Problem to work on: Reproduce the full listing below exactly. Do not include the pictures.
··· Available data
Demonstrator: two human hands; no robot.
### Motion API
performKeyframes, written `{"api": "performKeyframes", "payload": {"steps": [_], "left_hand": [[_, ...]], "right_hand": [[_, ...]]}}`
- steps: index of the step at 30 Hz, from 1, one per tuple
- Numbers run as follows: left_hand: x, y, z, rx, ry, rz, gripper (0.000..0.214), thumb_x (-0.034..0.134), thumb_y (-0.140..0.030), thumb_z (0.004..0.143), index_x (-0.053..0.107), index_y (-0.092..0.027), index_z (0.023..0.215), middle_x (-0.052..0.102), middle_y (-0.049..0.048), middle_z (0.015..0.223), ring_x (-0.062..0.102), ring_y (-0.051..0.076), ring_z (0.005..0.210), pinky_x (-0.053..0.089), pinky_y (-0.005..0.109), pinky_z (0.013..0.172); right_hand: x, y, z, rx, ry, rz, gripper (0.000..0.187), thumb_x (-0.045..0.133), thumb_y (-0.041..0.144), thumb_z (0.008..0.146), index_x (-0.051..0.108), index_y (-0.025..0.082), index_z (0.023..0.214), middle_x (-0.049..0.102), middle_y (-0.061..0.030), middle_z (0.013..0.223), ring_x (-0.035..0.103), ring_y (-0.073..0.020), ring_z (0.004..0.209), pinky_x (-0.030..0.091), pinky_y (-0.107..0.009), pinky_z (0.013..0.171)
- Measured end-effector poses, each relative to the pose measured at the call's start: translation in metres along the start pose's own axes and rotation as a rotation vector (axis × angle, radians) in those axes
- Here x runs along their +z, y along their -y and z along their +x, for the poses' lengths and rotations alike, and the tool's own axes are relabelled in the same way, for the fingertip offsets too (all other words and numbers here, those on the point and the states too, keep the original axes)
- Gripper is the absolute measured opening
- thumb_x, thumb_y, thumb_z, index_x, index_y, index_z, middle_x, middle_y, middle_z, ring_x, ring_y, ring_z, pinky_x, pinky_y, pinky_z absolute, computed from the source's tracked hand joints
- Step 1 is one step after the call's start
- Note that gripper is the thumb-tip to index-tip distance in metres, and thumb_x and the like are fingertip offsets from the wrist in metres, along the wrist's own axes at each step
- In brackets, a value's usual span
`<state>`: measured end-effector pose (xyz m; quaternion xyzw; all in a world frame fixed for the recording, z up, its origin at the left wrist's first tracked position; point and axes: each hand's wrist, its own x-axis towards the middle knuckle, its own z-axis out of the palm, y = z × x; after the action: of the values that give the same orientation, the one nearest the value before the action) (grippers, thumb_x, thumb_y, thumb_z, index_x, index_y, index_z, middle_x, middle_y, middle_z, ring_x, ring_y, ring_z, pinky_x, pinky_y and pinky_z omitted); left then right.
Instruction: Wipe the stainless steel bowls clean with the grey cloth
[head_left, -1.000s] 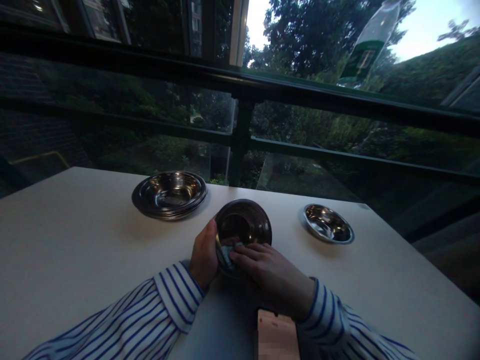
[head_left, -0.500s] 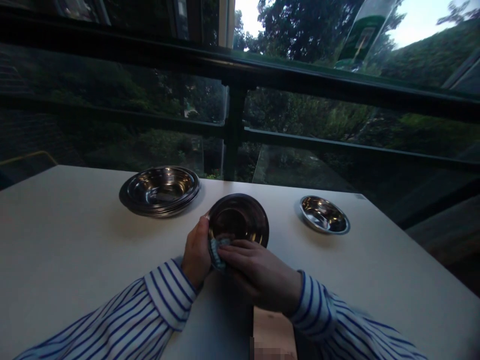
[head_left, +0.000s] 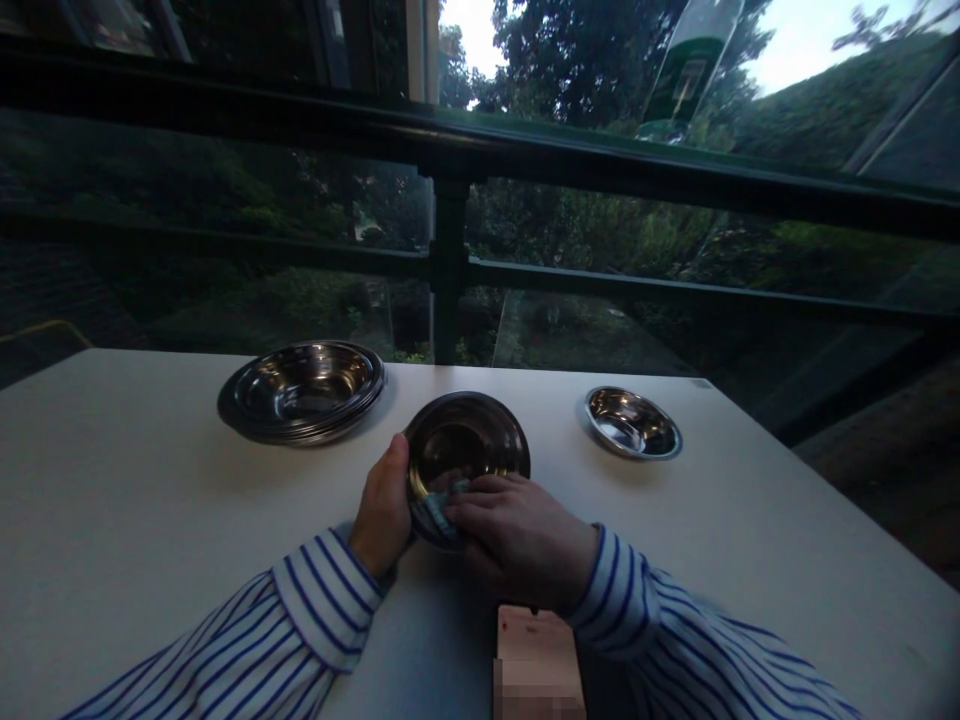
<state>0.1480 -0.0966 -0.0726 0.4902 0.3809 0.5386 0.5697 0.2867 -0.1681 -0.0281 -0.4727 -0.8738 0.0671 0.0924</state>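
My left hand (head_left: 384, 507) grips the left rim of a shiny metal bowl (head_left: 480, 430), thumb on the edge and fingers out of sight behind it. The bowl is tilted up, its inside facing me. In my right hand (head_left: 517, 535) is a light blue-green patterned cloth (head_left: 439, 510), pressed by the fingers against the bowl's lower inner wall. Part of the cloth is hidden beneath those fingers. To the left stands a stack of metal bowls (head_left: 304, 425), nested in one another. A single smaller metal bowl (head_left: 634, 425) sits upright on the right.
Everything stands on a white table (head_left: 150, 540). A pinkish flat object (head_left: 536, 630), partly blurred out, lies near my right wrist. Beyond the table run a dark green railing (head_left: 600, 160) and glass, with a green-labelled plastic bottle (head_left: 690, 75) up on the rail.
The view has shifted slightly, so the scene sits a little further left. My right hand and the cloth have moved slightly within the bowl; my left hand keeps its hold.
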Motion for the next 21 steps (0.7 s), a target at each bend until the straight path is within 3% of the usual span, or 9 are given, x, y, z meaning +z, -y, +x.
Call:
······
Answer below:
Demonstrator: two human hands; no robot.
### Motion API
performKeyframes, written `{"api": "performKeyframes", "payload": {"steps": [_], "left_hand": [[_, ...]], "right_hand": [[_, ...]]}}`
- steps: index of the step at 30 Hz, from 1, one per tuple
- Numbers run as follows: left_hand: x, y, z, rx, ry, rz, gripper (0.000..0.214), thumb_x (-0.034..0.134), thumb_y (-0.140..0.030), thumb_z (0.004..0.143), index_x (-0.053..0.107), index_y (-0.092..0.027), index_z (0.023..0.215), middle_x (-0.052..0.102), middle_y (-0.049..0.048), middle_z (0.015..0.223), ring_x (-0.062..0.102), ring_y (-0.051..0.076), ring_z (0.005..0.210), pinky_x (-0.053..0.089), pinky_y (-0.005..0.109), pinky_z (0.013..0.172); right_hand: x, y, z, rx, ry, rz, gripper (0.000..0.187), thumb_x (-0.045..0.133), thumb_y (-0.041..0.144), thumb_z (0.008..0.146), index_x (-0.051..0.108), index_y (-0.025..0.082), index_z (0.023..0.214), middle_x (-0.049..0.102), middle_y (-0.061..0.030), middle_z (0.013..0.223), ring_x (-0.035..0.103), ring_y (-0.073..0.020), ring_z (0.004..0.209), pinky_x (-0.030..0.091), pinky_y (-0.107..0.009), pinky_z (0.013..0.171)
- Measured end-effector poses, each relative to the pose measured at the call's start: translation in metres along the start pose's own axes and rotation as a rotation vector (axis × angle, radians) in those axes
- Here x runs along their +z, y along their -y and z along their +x, for the poses' lengths and rotations alike, and the tool's own axes are relabelled in the same way, for the fingertip offsets too (all other words and numbers here, those on the point and the states too, keep the original axes)
- Gripper is the absolute measured opening
- thumb_x, thumb_y, thumb_z, index_x, index_y, index_z, middle_x, middle_y, middle_z, ring_x, ring_y, ring_z, pinky_x, pinky_y, pinky_z absolute, computed from the source's tracked hand joints
- Step 1 is one step after the call's start
- Note that gripper is the thumb-tip to index-tip distance in metres, and thumb_x and the like are fingertip offsets from the wrist in metres, along the wrist's own axes at each step
- In brackets, a value's usual span
`<state>`: measured end-effector pose (xyz m; quaternion xyzw; all in a world frame fixed for the recording, z up, its origin at the left wrist's first tracked position; point and axes: each hand's wrist, its own x-axis towards the middle knuckle, its own z-axis out of the palm, y = z × x; after the action: of the values that give the same orientation, the one nearest the value before the action) (grippers, thumb_x, thumb_y, thumb_z, index_x, index_y, index_z, middle_x, middle_y, middle_z, ring_x, ring_y, ring_z, pinky_x, pinky_y and pinky_z omitted); left then right.
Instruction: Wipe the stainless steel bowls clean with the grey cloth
[head_left, -1.000s] 
[head_left, -0.500s] 
[head_left, +0.000s] 
<state>0.1480 -0.0966 -0.0726 0.4902 0.3809 0.5386 0.5697 0.2867 -0.1681 -0.0281 -0.4727 -0.8738 0.0671 0.0924</state>
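My left hand (head_left: 384, 507) grips the left rim of a shiny metal bowl (head_left: 480, 430), thumb on the edge and fingers out of sight behind it. The bowl is tilted up, its inside facing me. In my right hand (head_left: 517, 535) is a light blue-green patterned cloth (head_left: 439, 510), pressed by the fingers against the bowl's lower inner wall. Part of the cloth is hidden beneath those fingers. To the left stands a stack of metal bowls (head_left: 304, 425), nested in one another. A single smaller metal bowl (head_left: 634, 425) sits upright on the right.
Everything stands on a white table (head_left: 150, 540). A pinkish flat object (head_left: 536, 630), partly blurred out, lies near my right wrist. Beyond the table run a dark green railing (head_left: 600, 160) and glass, with a green-labelled plastic bottle (head_left: 690, 75) up on the rail.
The view has shifted slightly, so the scene sits a little further left. My right hand and the cloth have moved slightly within the bowl; my left hand keeps its hold.
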Motion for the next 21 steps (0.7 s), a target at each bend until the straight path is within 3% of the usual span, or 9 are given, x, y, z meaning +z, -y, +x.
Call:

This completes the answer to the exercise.